Meet the astronaut Scott Kelly (left). His mission is to spend a whole year on the International Space Station, while some of his friends (Terry Wirts, right) do the usual six-month missions. Carrying twice as much space as usual is not at all that easy. It will be difficult for both Kelly and his loved ones. But, according to NASA, the results of the mission of Kelly and Mikhail Kornienka someday be useful for traveling to Mars. Live with Kelly for the first 100 days, looking at photos taken by the astronaut himself.
In cramped and not mad
This is Kelly's bedroom. It seems that one half of it belongs to computers! When Kelly needs to sleep or just be alone with himself, he uses this particular department. While the space station provides a lot of space for living and working compared to, say, the space shuttle, it should be noted that there is still very little space aboard.
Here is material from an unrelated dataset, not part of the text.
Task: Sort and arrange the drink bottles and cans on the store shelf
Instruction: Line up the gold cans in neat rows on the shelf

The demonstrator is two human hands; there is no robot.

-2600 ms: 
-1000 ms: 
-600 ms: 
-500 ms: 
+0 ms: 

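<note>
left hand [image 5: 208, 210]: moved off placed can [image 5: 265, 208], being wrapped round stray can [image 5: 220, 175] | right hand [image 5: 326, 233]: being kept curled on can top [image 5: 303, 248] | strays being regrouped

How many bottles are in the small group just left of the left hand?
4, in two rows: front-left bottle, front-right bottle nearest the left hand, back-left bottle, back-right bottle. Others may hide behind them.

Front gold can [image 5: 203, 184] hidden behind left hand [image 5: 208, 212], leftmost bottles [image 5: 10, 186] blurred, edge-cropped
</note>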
The main space of the orbital laboratory is set aside for experiments and storage of food, equipment and everything necessary.
Feel at home
Imagine how many things Kelly has to do without a whole year: gravity, air from a window or a walk, family. The father of the family, undoubtedly, has to sacrifice something for the sake of his work, therefore the partners of the space station take care to bring even a little home comfort into his life. On board, astronauts are provided with the Internet - so they can regularly communicate with their families. Deliveries to the spacecraft include fresh fruit and personal pleasure. Recently, for example, the first espresso machine, which Kelly is already testing, was delivered to the station.
Beauty as a Threat
The great advantage of space research is the ability to look out the window. Astronauts should conduct regular weather observations to improve satellite observations, especially during a storm or volcanic eruption. Depending on the location of the satellite, astronauts can see the whole course of the incident earlier than the car. This is a snapshot of a tropical storm Anna in May, when he was still in the subtropics. Kelly also talked about the floods in Texas and the destruction of the glacier in Canada.
Kelly regularly spends her short free time on Twitter to keep people interested in his work. Together with NASA, he periodically holds competitions in which people try to guess the terrain on Earth from the photograph he made. And usually on Saturdays, he also takes a selfie. Here you can see two selfies shot in a row. The yellow tint of the first is due to the light reflected from the bright African desert, and the cool blue tint of the second is due to the waters of the Mediterranean.
Delay in deliveries aboard
The alarming news related to the delivery to the International Space Station has overtaken space recently. Three cargo ships from different points were lost during the last eight months, even during launch or immediately after it. One of these failures delayed the departure of the crew of the Soyuz spacecraft from the space station. But NASA states that the station still has enough reserves, and Kelly himself remains calm in his communications to Earth. “No one said it would be easy in space,” he said after one of the failures.
This is probably the last United States snapshot taken from this window. The module “Calm”, as Kelly said in social media. What for? Shortly after this snapshot, several members of his crew pushed the orbital closet, blocking the view from the window. This is part of the complex replacement of equipment on the space station to prepare it for a commercial spacecraft. Around 2017, NASA plans to replace most of the seats of the Russian Soyuz spacecraft with American ones.
Fruits are finally
On the hundredth day of Kelly’s mission, the Russian spacecraft Progress finally reached the station. Among the many supplies needed was a treat for the team in the form of fruits. Kelly called it “Christmas in July,” and joked that there were only 250 days left. But when Kelly and Kornienko reach this milestone, they will enter a small group of people who have lived a year or more in space (the Russian cosmonaut Valery Polyakov, who lived 437 days in 1995 aboard the Mir space station), spent the longest solitary stay in space.